*Work instruction*
Restate the listing below word for word. No picture belongs in the result.

*Information shown*
##########

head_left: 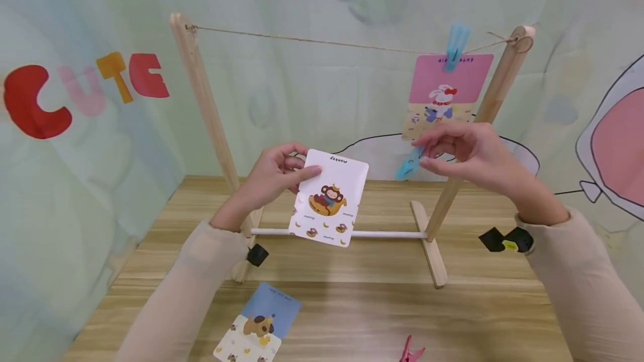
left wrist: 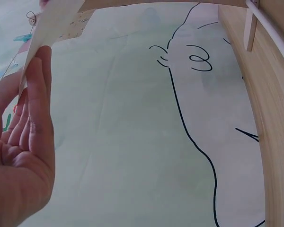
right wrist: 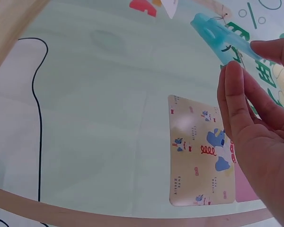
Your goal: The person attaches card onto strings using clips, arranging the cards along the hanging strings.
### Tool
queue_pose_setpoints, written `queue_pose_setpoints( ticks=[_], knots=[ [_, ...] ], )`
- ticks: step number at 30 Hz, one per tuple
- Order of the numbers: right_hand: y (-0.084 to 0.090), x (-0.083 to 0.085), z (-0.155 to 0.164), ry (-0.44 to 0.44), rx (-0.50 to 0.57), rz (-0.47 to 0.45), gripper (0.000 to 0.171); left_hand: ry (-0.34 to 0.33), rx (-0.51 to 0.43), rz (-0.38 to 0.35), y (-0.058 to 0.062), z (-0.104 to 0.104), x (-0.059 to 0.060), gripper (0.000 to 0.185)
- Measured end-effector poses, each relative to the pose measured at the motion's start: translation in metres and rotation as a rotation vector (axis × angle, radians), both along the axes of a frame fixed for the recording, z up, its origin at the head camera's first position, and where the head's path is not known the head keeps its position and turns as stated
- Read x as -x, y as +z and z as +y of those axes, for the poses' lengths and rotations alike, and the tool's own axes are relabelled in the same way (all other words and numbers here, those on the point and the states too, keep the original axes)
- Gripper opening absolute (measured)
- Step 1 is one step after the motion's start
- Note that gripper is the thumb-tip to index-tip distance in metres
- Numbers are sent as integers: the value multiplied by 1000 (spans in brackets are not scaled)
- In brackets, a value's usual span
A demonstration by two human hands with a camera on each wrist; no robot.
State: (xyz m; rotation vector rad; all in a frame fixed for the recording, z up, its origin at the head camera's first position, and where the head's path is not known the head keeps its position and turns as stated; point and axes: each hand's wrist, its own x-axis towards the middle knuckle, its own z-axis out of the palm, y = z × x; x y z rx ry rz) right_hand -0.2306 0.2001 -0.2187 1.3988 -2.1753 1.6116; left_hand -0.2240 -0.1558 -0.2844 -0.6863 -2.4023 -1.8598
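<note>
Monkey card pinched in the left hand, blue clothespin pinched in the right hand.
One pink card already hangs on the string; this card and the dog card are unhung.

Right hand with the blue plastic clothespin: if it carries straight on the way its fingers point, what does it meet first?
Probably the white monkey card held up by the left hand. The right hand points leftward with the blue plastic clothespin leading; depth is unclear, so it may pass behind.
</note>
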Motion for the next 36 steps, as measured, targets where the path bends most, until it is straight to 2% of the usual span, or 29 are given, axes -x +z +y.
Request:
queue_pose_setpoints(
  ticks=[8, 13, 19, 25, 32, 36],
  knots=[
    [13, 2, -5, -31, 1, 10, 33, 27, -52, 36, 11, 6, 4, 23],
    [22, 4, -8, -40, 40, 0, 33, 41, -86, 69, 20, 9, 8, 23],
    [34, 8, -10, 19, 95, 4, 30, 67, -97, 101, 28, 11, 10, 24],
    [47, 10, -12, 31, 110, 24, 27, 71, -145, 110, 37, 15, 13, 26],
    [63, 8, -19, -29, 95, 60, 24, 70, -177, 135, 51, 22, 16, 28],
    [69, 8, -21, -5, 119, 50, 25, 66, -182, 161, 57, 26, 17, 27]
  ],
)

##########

*Response below*
head_left: 
left wrist: 
right wrist: 
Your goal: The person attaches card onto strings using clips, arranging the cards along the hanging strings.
### Tool
queue_pose_setpoints, written `queue_pose_setpoints( ticks=[_], knots=[ [_, ...] ], )`
- ticks: step number at 30 Hz, one per tuple
- Order of the numbers: right_hand: y (-0.084 to 0.090), x (-0.083 to 0.085), z (-0.155 to 0.164), ry (-0.44 to 0.44), rx (-0.50 to 0.57), rz (-0.47 to 0.45), gripper (0.000 to 0.171); left_hand: ry (-0.34 to 0.33), rx (-0.51 to 0.43), rz (-0.38 to 0.35), y (-0.058 to 0.062), z (-0.104 to 0.104), x (-0.059 to 0.060), gripper (0.000 to 0.185)
- Measured end-effector poses, each relative to the pose measured at the motion's start: translation in metres and rotation as a rotation vector (axis × angle, radians), both along the axes of a frame fixed for the recording, z up, its origin at the head camera's first position, and where the head's path is not known the head keeps its position and turns as stated
- Read x as -x, y as +z and z as +y of those axes, for the poses' lengths and rotations alike, and the tool's own axes are relabelled in the same way (all other words and numbers here, those on the point and the states too, keep the original axes)
- Gripper opening absolute (measured)
- Step 1 is one step after the motion's start
- Note that gripper is the thumb-tip to index-tip distance in metres
- Numbers are sent as integers: the value multiplied by 1000 (spans in brackets are not scaled)
- In brackets, a value's usual span
A demonstration by two human hands with a camera on each wrist; no robot.
State: (xyz m; rotation vector rad; all in a frame fixed for the recording, z up, its origin at the head camera's first position, and where the head's path is not known the head keeps its position and turns as stated; point and axes: each hand's wrist, its own x-axis towards the middle knuckle, its own z-axis out of the palm, y = z × x; x y z rx ry rz) right_hand -0.2306 0.2001 -0.2187 1.3988 -2.1753 1.6116; left_hand -0.2240 -0.1558 -0.2844 -0.6863 -2.4023 -1.8598
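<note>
Monkey card pinched in the left hand, blue clothespin pinched in the right hand.
One pink card already hangs on the string; this card and the dog card are unhung.

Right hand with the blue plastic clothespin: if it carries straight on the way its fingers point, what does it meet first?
Probably the white monkey card held up by the left hand. The right hand points leftward with the blue plastic clothespin leading; depth is unclear, so it may pass behind.
</note>
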Motion for the next 36 steps, as measured, targets where the path bends most, until it is straight to 2% of the usual span, or 29 are given, axes -x +z +y.
Request:
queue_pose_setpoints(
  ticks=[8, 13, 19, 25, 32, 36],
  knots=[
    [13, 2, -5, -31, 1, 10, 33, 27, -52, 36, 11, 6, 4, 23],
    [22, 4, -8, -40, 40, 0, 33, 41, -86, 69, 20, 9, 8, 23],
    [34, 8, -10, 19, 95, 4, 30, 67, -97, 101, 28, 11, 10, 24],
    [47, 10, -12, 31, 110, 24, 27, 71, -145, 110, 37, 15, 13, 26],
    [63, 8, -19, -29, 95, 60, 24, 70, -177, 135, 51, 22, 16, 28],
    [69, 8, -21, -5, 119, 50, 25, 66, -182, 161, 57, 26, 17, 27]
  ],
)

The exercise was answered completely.